The Politics of Mean

By Eric Segall

The President of the United States is one of the few democratically elected leaders in the world who is both the administrative leader of the government and the symbolic head of the Country. In many nations, these roles are divided between a President and a Prime Minister or even a Prime Minister and royalty with no official governmental responsibilities. This dual capacity of our Chief Executive makes it imperative that the President carry out his duties with class and character because his behavior has a role-model quality that affects not just our youth but our entire national character. This is why I thought Bill Clinton should have resigned the Presidency after we found out that he lied under oath about having sexual relations with a White House intern. His basic defense, that having oral intimacy is not “having sex,” I believe, had negative consequences for a generation of young Americans, and his obvious lying and truth-cutting was not the kind of behavior we want from an American President.

The hallmark of President Trump’s Presidency, so far, is the politics of mean. Trump’s behavior strongly suggests that it is okay to respond to the professional with the personal. Over the last couple of days, Trump used Twitter to repeat his campaign nickname for the former Senator from New York, Secretary of State, and First Lady, “Crooked Hilary.” He also called congressman Adam Schiff “sleazy.” Of course, these insults are just the tip of the iceberg.

As the New York Times documented last week (or more accurately updated), Trump insults his political and other opponents so regularly that we have almost become numb to his misbehavior. He has said among many other things, that he ran “Lindsey Graham out of the race like a little boy”; that Mitt Romney was “a disaster candidate who had no guts and choked”; that Glen Beck is “dumb as a rock”; that Jeb Bush is a “disaster to himself and his family”; that Rick Perry, now his Secretary of Energy, “should be forced to take an IQ test”; and that Rand Paul “reminds me of a spoiled brat without a proper functioning brain.” As the New York Times summary shows, Trump uses the same type of rhetoric for non-political figures, labor unions, companies he doesn’t like, and even the American people.

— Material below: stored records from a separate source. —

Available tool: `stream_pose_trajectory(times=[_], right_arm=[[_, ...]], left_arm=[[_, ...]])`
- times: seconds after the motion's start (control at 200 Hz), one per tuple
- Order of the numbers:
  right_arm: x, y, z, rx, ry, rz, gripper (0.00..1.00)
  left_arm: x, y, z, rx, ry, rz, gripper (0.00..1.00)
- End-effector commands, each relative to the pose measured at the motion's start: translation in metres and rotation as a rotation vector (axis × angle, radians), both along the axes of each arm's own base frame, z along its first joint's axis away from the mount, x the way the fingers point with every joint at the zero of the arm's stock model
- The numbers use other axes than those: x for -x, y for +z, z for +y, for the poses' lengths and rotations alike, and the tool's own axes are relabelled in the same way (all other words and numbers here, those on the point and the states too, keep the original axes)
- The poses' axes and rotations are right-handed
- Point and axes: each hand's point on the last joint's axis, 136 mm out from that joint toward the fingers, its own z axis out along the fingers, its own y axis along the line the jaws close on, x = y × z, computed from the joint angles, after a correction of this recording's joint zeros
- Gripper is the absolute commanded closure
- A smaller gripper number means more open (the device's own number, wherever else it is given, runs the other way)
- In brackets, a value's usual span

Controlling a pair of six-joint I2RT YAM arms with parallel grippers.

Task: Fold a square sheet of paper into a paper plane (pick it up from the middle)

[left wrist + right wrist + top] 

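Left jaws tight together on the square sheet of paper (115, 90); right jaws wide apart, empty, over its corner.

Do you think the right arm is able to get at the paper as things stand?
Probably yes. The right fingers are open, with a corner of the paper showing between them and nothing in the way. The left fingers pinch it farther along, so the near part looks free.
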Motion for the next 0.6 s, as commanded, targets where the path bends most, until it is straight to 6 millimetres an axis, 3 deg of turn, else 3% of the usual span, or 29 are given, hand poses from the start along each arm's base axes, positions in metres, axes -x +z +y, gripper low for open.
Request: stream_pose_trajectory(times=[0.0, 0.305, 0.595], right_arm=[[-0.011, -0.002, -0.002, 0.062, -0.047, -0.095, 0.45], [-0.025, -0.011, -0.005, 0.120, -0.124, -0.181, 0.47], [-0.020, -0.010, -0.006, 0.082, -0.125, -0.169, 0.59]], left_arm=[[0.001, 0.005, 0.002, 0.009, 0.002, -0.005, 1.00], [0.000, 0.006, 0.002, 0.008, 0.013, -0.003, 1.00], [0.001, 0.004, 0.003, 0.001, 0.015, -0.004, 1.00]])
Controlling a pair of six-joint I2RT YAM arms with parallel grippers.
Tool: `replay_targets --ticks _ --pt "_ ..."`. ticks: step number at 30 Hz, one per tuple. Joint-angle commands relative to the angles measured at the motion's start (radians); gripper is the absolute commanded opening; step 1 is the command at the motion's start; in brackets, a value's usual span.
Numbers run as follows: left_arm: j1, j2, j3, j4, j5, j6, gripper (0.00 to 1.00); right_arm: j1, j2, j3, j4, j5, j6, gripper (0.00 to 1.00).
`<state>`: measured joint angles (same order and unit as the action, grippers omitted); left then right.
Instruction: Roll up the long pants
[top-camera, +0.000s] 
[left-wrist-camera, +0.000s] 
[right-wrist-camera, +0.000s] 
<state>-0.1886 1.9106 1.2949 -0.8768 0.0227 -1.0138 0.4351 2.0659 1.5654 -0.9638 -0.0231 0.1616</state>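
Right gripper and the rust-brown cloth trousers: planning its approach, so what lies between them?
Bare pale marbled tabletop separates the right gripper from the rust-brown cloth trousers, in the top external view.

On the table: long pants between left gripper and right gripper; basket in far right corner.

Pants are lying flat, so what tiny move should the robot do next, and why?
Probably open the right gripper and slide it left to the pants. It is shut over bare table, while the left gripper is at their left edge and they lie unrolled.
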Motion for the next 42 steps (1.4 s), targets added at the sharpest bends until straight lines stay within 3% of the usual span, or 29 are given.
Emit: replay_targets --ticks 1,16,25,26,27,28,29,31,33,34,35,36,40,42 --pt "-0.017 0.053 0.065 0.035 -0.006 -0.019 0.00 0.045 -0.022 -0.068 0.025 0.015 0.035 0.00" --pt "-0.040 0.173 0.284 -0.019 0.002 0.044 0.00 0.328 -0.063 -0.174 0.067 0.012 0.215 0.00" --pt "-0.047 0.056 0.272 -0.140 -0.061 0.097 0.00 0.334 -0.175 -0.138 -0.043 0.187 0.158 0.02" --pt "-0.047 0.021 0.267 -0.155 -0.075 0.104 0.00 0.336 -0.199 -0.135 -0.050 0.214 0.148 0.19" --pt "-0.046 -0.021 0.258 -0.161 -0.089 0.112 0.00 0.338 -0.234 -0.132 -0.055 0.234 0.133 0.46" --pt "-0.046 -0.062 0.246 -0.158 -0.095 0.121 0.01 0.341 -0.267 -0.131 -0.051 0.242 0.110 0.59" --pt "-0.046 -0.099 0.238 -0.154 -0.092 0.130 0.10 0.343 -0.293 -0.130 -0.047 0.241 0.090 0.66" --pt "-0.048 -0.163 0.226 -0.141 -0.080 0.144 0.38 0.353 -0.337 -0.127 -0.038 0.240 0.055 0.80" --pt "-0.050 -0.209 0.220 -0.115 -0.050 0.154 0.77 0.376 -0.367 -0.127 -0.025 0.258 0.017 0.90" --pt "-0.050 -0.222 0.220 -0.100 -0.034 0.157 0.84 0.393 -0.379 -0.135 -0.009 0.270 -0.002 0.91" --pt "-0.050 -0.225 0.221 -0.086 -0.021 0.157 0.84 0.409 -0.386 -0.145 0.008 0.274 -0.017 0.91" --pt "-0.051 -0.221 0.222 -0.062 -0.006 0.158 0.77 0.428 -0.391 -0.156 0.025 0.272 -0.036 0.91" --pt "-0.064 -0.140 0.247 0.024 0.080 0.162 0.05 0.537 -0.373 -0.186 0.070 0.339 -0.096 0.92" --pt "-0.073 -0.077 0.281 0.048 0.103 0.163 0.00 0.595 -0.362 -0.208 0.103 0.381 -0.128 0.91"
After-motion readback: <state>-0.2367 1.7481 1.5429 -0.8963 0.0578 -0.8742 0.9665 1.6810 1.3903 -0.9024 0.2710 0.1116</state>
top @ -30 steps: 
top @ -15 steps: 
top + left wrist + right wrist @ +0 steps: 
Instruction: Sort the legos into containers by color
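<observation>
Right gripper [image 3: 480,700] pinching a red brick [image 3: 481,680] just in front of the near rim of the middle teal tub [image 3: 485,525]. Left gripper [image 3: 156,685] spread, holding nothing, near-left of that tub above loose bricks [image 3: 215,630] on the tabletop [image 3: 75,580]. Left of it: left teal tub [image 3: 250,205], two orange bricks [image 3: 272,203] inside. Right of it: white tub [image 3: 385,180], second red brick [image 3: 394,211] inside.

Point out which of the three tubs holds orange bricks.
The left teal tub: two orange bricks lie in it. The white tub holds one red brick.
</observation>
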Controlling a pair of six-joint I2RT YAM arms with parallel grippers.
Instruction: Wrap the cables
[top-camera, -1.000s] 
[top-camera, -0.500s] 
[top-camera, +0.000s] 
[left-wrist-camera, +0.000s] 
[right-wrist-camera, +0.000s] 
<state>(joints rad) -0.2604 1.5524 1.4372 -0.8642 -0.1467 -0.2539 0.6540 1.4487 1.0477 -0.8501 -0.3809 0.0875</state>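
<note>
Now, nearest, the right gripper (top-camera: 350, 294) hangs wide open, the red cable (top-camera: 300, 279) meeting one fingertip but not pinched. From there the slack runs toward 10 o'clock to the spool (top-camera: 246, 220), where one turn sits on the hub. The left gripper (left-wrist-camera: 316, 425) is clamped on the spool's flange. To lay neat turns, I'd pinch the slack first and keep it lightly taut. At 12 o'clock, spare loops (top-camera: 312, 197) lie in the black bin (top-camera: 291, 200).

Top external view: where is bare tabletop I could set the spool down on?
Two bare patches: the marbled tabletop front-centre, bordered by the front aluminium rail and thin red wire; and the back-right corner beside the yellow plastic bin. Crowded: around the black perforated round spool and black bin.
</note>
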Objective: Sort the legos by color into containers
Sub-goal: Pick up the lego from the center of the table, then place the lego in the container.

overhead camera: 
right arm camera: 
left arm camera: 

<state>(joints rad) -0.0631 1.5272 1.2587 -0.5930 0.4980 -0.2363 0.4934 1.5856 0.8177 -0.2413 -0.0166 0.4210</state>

Reasonable people can disagree over many of the policy choices Trump favors and even whether his longstanding Russian partners and investors in his businesses pose a security risk to the United States. Law professors are currently disagreeing over many legal issues surrounding Trump, such as whether he is violating the Foreign Emoluments Clause by keeping the profits from his businesses, whether he can be indicted while holding Office, and the nature and extent of the pardon power. But I can’t imagine any responsible person thinking that Trump’s politics of vicious name calling and character assassination is appropriate behavior for the President of the United States. Is this how we want politics conducted at the local and state levels? Is this how we want our children and young adults to interact with people they disagree with? Is this how we want the rest of the world to see our politics? Trump’s aggressive and offensive insults might have played well during his stint as a reality television star who took joy in firing people, but it is simply a horrific management style for the President of the United States.

So, what to do? By all accounts, Trump listens most to his family. I’d like to believe that at least his wife and maybe Ivanka don’t like their husband and father respectively acting like an angry twelve-year-old bully who responds to every disagreement with the intellectual equivalent of “I’m rubber, your glue, and everything you say bounces off me and sticks to you.” If they already have tried, and failed, then those around him need to take more immediate action.

It is also hard to believe that many in his Cabinet or the Vice-President approve of this playground behavior. Are they just so scared of Trump that they can’t point out how harmful his insulting tweets are to our nation’s discourse. My guess is that Trump goes out of his way to appeal to the narrowest part of his base defined by hate and prejudice. This makes his rhetoric even more divisive and dangerous. Don’t any of advisers understand, out of self-interest if nothing else, that the insults do not advance and almost certainly hurt the causes they care most about? Isn’t there someone who will stand up and say, “Enough, Mr. President, enough.”

The President has a new Communications Director named Anthony Scarramucci. It turns out that his cousin Jimmy grew up three houses from me. I didn’t know Anthony well but I played sports with Jimmy, who was a very good athlete. Jimmy also understood and practiced the ideals and benefits of friendly competition. Trump is almost certainly the kind of person who would cheat at sports, be a classless winner, and an even worse sore loser. Jimmy would have hated all that (at least as a child). 

Maybe the New Communications Director, who says he “loves’ the President, can do the country (and the President) a huge favor by showing some tough love. Belittling and shaming others is not good politics for the local city councilperson much less for the leader of the free world. Trump’s rhetoric of mean is contagious, dangerous, and unnecessary. The country needs an intervention, and it needs it fast.